DIRECTIONS FOR THIS TASK —
Transcribe the listing below only from the line with "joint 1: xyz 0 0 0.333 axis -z" up to and including the line with "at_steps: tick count".

*-*-*

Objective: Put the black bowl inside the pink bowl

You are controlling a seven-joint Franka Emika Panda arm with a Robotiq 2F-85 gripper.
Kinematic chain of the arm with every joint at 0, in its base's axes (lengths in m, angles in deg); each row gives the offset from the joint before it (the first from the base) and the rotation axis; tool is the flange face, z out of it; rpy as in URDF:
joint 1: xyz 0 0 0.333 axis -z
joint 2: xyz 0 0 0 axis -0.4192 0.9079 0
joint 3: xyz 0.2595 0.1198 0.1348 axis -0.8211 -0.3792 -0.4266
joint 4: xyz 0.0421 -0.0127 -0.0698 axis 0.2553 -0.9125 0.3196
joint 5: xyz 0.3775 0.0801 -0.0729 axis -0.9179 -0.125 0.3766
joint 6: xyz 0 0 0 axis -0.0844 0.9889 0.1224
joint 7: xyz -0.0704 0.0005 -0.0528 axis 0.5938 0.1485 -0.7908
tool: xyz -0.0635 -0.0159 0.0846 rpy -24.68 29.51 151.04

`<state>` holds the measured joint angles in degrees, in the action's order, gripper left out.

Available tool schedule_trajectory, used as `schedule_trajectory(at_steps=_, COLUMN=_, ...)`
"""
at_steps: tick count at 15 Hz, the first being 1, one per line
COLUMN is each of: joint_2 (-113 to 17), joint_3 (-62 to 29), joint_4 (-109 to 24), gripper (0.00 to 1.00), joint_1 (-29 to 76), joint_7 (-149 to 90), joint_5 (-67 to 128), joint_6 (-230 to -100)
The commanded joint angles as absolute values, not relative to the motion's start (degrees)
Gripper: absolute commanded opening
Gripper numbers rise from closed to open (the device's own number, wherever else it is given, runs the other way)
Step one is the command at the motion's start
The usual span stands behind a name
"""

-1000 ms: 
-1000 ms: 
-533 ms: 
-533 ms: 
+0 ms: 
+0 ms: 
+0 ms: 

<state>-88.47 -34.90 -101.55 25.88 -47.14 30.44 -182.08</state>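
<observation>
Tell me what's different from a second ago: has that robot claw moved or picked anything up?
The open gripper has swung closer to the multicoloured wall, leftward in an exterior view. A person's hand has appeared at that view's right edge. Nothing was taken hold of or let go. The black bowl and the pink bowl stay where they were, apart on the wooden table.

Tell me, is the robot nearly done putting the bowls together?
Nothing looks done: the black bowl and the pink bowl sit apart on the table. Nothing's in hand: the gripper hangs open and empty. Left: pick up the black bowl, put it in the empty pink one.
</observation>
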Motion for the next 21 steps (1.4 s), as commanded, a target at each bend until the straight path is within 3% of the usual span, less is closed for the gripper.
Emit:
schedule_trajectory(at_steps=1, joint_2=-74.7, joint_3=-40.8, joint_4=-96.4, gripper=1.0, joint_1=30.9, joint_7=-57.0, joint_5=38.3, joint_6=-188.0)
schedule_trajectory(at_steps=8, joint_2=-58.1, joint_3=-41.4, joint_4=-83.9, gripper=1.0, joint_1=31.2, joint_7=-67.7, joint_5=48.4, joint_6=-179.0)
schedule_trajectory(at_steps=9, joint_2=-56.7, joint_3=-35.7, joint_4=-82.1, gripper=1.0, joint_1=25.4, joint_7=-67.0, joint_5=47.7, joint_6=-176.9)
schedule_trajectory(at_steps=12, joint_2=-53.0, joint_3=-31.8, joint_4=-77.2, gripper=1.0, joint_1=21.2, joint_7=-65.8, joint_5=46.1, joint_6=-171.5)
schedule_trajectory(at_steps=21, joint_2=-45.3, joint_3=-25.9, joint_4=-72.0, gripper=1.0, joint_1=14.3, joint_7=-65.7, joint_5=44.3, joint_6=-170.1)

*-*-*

OUTPUT —
joint 1: xyz 0 0 0.333 axis -z
joint 2: xyz 0 0 0 axis -0.4192 0.9079 0
joint 3: xyz 0.2595 0.1198 0.1348 axis -0.8211 -0.3792 -0.4266
joint 4: xyz 0.0421 -0.0127 -0.0698 axis 0.2553 -0.9125 0.3196
joint 5: xyz 0.3775 0.0801 -0.0729 axis -0.9179 -0.125 0.3766
joint 6: xyz 0 0 0 axis -0.0844 0.9889 0.1224
joint 7: xyz -0.0704 0.0005 -0.0528 axis 0.5938 0.1485 -0.7908
tool: xyz -0.0635 -0.0159 0.0846 rpy -24.68 29.51 151.04

`<state>` holds the measured joint angles in degrees, in the action's order, gripper left out.

Available tool schedule_trajectory, used as `schedule_trajectory(at_steps=_, COLUMN=_, ...)`
"""
at_steps: tick count at 15 Hz, the first being 1, one per line

Nothing further is needed to complete this exercise.